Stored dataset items
#####

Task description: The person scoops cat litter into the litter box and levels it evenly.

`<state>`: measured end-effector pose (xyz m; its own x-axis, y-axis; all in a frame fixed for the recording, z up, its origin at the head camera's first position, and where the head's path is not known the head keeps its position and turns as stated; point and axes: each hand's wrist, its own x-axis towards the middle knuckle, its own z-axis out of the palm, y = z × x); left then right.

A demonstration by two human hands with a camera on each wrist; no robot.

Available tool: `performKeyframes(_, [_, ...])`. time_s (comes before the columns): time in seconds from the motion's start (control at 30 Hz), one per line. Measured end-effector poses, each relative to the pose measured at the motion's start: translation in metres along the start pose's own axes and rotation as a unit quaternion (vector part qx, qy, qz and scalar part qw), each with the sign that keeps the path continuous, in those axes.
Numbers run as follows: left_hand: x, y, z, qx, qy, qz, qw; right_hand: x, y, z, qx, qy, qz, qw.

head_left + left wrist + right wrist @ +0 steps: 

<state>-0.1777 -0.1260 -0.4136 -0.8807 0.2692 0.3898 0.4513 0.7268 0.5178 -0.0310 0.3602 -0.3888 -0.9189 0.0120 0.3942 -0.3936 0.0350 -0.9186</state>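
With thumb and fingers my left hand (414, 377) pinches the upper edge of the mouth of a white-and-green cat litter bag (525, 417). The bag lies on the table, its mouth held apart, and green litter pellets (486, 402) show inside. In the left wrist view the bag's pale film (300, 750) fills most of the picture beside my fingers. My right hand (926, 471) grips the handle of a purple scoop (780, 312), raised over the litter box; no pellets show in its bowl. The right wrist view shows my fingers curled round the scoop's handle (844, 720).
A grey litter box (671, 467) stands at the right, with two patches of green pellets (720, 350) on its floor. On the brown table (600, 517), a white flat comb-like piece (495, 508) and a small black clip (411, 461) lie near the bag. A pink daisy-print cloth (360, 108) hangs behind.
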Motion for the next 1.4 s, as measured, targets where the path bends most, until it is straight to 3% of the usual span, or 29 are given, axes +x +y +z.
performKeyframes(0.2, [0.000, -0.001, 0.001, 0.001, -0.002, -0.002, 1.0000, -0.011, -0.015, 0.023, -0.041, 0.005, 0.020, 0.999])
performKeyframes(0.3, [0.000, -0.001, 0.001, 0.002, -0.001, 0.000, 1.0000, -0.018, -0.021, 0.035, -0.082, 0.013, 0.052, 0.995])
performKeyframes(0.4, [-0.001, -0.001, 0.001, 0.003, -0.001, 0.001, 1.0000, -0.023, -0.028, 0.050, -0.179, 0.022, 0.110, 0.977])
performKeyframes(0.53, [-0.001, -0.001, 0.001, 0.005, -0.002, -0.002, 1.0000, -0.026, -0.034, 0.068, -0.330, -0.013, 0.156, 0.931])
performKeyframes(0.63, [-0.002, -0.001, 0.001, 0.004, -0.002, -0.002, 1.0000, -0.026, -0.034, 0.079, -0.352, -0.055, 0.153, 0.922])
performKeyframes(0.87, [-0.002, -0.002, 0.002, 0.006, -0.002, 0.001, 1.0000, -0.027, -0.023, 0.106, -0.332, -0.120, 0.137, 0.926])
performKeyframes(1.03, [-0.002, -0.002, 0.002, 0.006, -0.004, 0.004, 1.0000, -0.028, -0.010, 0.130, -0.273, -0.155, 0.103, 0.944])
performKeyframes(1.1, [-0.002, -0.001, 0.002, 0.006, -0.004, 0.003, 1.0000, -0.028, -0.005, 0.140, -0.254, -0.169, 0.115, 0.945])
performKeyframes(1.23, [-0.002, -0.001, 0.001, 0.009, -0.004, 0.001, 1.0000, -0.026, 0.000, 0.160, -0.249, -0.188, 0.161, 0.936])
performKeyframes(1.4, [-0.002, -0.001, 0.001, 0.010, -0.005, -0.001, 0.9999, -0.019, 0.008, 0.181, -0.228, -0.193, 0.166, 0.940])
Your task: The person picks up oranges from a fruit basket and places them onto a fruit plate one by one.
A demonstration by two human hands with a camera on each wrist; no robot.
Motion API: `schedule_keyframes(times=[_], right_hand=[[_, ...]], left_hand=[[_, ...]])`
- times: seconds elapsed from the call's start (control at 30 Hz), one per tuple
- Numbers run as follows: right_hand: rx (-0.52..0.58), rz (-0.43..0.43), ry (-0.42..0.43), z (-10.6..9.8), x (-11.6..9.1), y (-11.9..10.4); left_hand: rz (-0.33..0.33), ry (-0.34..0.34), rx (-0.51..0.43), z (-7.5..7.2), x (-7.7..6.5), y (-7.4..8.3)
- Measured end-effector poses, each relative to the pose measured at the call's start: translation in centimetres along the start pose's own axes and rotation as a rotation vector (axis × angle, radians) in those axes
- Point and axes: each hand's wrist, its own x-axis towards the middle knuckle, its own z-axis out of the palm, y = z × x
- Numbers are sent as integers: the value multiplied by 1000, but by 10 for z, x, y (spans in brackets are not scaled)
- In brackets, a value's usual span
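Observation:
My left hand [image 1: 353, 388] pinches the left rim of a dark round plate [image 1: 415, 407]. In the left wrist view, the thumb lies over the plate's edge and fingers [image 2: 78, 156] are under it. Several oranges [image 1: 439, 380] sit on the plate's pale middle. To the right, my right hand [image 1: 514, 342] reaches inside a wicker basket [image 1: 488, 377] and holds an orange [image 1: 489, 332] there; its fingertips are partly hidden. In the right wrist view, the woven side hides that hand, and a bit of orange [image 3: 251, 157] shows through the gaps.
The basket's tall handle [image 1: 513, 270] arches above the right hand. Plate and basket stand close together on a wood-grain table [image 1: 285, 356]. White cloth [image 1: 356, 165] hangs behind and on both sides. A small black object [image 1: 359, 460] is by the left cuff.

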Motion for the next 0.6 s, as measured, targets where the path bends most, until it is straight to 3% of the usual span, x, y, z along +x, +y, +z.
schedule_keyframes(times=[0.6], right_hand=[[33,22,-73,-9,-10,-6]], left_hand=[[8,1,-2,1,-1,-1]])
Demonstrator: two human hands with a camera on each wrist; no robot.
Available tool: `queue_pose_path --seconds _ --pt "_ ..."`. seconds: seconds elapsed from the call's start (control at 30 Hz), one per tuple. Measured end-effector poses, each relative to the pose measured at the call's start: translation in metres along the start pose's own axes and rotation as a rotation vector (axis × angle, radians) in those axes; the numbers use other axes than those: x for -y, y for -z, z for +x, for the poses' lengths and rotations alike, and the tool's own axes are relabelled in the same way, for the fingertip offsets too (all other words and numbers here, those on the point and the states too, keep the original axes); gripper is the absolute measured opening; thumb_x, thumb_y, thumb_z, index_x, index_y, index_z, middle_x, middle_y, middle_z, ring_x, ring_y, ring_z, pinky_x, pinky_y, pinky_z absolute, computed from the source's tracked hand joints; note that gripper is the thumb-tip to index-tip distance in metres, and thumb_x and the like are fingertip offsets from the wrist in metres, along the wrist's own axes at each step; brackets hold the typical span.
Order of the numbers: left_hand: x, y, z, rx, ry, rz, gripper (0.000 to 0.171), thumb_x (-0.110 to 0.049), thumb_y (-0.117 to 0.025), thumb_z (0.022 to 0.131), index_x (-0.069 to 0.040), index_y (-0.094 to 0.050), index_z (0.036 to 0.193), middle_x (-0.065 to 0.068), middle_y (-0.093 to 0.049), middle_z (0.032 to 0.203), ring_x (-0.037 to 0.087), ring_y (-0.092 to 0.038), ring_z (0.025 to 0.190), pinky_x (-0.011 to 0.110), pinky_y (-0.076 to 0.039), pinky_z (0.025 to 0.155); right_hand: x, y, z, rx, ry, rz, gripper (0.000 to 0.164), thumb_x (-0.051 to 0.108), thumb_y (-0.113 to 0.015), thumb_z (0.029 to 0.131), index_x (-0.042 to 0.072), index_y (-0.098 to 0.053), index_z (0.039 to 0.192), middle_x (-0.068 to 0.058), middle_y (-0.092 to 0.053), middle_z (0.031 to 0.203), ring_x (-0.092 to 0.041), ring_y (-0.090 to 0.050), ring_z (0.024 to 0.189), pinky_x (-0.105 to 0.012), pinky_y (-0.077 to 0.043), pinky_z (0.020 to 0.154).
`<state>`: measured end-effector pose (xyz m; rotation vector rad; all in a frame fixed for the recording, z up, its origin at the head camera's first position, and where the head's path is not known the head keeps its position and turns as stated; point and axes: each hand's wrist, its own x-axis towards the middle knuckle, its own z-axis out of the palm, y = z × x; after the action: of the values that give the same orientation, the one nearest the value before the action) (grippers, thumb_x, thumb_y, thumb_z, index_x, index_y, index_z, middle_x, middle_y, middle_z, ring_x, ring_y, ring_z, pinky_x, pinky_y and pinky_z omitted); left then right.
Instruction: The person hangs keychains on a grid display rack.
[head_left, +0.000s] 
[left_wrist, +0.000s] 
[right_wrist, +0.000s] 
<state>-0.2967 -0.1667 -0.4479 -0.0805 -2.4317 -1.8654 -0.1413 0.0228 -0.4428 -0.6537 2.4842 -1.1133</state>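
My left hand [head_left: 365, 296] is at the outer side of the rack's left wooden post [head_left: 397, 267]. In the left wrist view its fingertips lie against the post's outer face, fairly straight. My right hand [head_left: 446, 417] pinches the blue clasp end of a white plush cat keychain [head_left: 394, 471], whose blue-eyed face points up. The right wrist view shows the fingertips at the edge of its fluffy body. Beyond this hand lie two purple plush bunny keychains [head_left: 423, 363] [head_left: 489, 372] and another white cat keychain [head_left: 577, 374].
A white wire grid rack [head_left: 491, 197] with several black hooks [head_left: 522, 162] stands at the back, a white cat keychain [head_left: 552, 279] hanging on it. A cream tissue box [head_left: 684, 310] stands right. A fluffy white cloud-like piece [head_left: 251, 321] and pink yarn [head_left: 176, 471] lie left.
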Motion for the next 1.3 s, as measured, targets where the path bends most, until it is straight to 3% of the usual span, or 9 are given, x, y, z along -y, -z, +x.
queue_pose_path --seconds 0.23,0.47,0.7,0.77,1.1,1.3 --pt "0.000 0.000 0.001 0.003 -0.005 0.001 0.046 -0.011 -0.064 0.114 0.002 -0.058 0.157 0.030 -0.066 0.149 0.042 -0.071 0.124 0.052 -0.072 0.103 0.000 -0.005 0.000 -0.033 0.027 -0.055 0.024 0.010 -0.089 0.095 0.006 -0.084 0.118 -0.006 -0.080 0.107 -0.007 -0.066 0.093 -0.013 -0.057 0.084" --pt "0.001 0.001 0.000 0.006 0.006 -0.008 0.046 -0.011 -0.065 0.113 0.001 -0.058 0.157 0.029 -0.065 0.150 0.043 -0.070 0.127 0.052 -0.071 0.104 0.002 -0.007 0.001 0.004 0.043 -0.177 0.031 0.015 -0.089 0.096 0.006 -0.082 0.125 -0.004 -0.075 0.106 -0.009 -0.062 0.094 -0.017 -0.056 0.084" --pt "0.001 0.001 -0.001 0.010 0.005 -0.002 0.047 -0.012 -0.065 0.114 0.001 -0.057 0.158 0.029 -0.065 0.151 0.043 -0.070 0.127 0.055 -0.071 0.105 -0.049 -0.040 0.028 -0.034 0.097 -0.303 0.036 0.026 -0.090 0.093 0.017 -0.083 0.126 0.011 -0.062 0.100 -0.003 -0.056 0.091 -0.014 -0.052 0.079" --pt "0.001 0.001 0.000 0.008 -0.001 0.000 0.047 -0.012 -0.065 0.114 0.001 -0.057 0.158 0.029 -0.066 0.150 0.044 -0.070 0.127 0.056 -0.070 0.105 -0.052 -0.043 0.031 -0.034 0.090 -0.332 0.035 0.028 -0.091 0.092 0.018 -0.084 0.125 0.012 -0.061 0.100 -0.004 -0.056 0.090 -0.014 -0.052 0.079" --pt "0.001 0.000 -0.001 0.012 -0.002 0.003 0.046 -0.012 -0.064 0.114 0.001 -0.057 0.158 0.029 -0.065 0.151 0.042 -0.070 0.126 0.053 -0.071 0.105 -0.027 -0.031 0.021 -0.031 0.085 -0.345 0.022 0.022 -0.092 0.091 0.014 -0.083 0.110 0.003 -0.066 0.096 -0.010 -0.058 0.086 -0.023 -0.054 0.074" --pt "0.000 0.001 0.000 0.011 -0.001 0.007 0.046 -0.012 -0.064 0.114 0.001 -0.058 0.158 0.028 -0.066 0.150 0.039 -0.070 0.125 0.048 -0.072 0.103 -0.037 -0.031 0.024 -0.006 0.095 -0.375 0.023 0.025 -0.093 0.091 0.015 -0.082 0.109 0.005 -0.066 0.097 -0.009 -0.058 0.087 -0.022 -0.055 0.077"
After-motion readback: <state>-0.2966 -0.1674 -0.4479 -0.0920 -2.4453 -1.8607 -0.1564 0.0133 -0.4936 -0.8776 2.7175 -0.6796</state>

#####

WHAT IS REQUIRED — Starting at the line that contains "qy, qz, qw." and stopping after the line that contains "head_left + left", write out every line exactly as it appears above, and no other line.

OUTPUT OF THE TASK —
Numbers run as follows: left_hand: x, y, z, qx, qy, qz, qw; right_hand: x, y, z, qx, qy, qz, qw.

head_left + left wrist + right wrist @ +0 steps: 

Whatever the exercise asked has now been answered.